(PROVIDED DATA begins)

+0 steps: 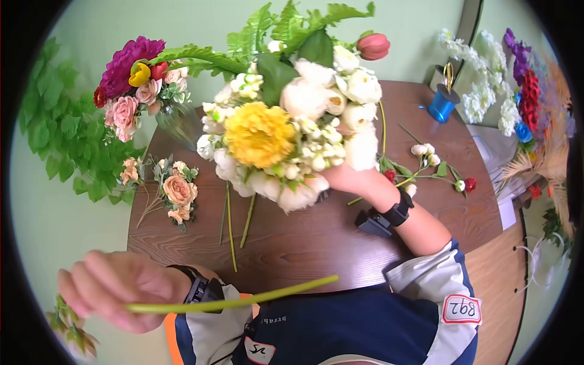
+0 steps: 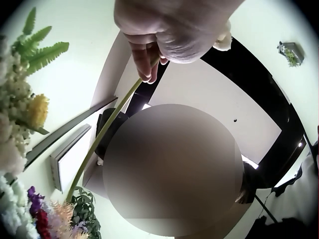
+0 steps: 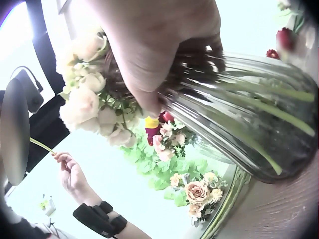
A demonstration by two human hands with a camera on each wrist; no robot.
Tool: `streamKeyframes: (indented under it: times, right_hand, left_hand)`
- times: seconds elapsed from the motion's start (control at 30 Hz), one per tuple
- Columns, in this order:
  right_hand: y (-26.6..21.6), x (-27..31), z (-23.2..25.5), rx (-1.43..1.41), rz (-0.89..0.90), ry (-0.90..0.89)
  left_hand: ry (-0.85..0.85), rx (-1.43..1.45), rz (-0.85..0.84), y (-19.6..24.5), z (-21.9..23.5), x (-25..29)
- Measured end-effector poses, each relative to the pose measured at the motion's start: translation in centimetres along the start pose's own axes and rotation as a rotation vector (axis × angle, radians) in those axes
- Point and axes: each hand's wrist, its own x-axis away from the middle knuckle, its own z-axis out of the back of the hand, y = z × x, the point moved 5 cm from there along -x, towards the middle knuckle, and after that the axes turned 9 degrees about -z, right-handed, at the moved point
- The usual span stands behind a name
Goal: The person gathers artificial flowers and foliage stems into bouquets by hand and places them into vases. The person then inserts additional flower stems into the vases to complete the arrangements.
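Gripping the neck of a clear ribbed vase point(image 3: 249, 117), the right hand point(image 3: 159, 42) is closing its fingers and thumb around the glass, just below the flowers. Green stems are extending down inside the vase. The bouquet point(image 1: 304, 131) is filling the vase's mouth and, in the head view, is hiding most of the glass; it is combining white blooms, a yellow flower point(image 1: 260, 135), fern fronds point(image 1: 257, 33) and a pink bud point(image 1: 373, 47). To the bouquet's side, near the person's body, the left hand point(image 1: 121, 289) is pinching a long green stem point(image 1: 243, 301) between thumb and fingers, with blurred flower heads point(image 1: 76, 337) showing beyond the hand. On the brown table point(image 1: 304, 249), loose stems point(image 1: 232, 234) and a peach flower spray point(image 1: 178, 190) are lying left of the right forearm; red and white flowers point(image 1: 424, 152) are lying to its right. A blue spool point(image 1: 442, 104) is resting near the far right edge.
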Motion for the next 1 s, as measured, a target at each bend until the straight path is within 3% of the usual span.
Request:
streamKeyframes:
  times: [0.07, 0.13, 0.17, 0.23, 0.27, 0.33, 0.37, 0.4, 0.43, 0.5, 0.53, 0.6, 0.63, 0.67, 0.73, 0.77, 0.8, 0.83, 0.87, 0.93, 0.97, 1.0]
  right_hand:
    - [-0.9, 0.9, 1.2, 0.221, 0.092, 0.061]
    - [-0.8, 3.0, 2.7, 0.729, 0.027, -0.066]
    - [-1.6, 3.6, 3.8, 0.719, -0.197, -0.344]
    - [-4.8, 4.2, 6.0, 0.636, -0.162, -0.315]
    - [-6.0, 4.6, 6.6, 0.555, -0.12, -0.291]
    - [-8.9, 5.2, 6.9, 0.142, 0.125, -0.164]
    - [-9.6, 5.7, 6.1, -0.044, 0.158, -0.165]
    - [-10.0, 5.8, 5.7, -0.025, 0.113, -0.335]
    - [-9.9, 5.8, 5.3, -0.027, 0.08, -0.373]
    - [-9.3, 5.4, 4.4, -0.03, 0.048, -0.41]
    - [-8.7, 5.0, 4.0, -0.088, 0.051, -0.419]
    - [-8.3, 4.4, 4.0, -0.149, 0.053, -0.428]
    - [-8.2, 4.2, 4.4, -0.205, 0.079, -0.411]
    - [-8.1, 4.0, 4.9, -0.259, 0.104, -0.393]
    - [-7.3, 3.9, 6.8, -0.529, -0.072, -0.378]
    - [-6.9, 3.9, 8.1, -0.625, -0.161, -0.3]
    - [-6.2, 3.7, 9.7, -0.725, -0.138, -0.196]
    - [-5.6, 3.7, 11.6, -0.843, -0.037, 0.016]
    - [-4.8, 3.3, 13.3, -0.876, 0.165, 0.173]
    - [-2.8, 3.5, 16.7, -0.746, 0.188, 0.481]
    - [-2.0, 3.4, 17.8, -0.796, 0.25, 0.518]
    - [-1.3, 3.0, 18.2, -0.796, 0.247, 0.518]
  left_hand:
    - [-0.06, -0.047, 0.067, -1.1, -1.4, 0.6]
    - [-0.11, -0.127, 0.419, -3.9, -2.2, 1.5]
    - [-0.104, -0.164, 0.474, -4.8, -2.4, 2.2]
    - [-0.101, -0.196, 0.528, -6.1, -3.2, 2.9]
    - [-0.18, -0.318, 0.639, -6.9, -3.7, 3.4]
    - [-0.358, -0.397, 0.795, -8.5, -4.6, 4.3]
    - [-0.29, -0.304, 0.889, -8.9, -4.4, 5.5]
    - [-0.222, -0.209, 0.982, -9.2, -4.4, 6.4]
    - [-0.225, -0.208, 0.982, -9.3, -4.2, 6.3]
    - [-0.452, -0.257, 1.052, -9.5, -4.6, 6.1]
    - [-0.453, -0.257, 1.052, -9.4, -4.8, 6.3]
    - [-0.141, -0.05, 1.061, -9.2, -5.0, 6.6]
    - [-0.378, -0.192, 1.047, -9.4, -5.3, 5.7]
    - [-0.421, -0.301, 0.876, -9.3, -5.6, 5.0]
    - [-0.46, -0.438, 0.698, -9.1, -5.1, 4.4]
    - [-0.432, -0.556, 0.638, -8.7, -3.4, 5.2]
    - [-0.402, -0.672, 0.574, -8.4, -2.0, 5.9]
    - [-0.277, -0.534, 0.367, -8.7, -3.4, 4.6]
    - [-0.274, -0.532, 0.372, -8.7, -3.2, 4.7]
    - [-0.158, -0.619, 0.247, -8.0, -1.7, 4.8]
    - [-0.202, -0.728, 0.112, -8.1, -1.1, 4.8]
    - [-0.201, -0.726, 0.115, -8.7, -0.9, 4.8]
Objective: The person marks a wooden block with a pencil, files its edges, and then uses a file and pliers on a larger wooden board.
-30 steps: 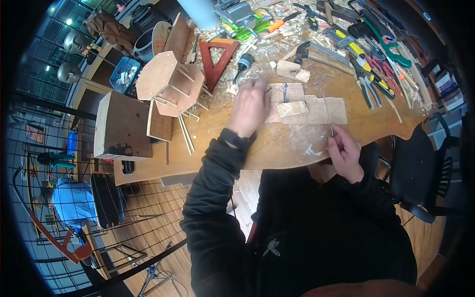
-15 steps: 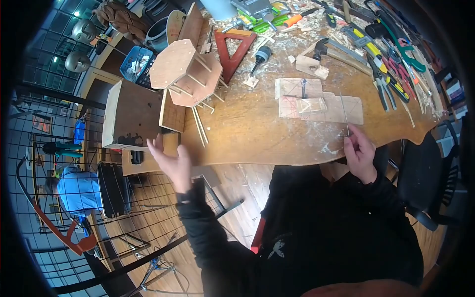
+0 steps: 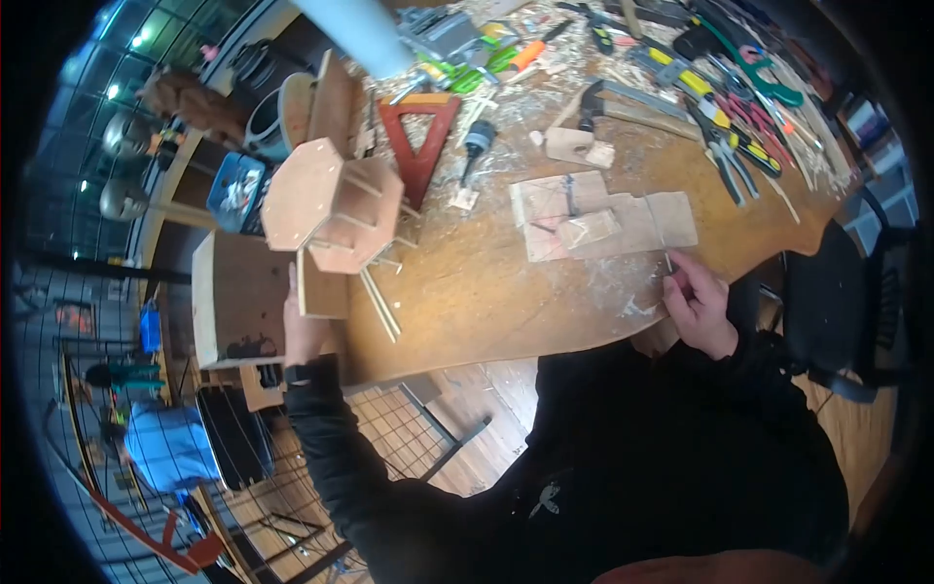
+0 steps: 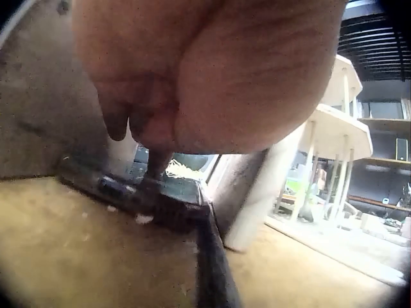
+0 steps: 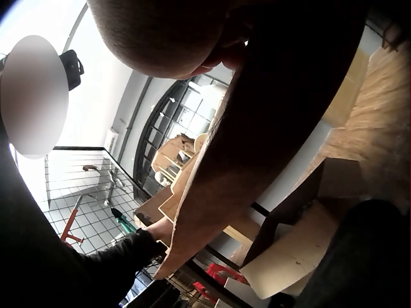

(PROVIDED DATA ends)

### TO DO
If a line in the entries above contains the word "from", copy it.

### ANSWER SPACE
- times: seconds elapsed from the motion's start (control at 30 Hz), one per tuple
- Point and axes: each hand's wrist, its own x-axis away from the middle knuckle, its own z-axis out of the back of the hand, y = z × x, the point moved 5 cm from there along -x, towards the middle knuckle, and after that the axes turned 9 degrees about -z, right-handed, at the moved point

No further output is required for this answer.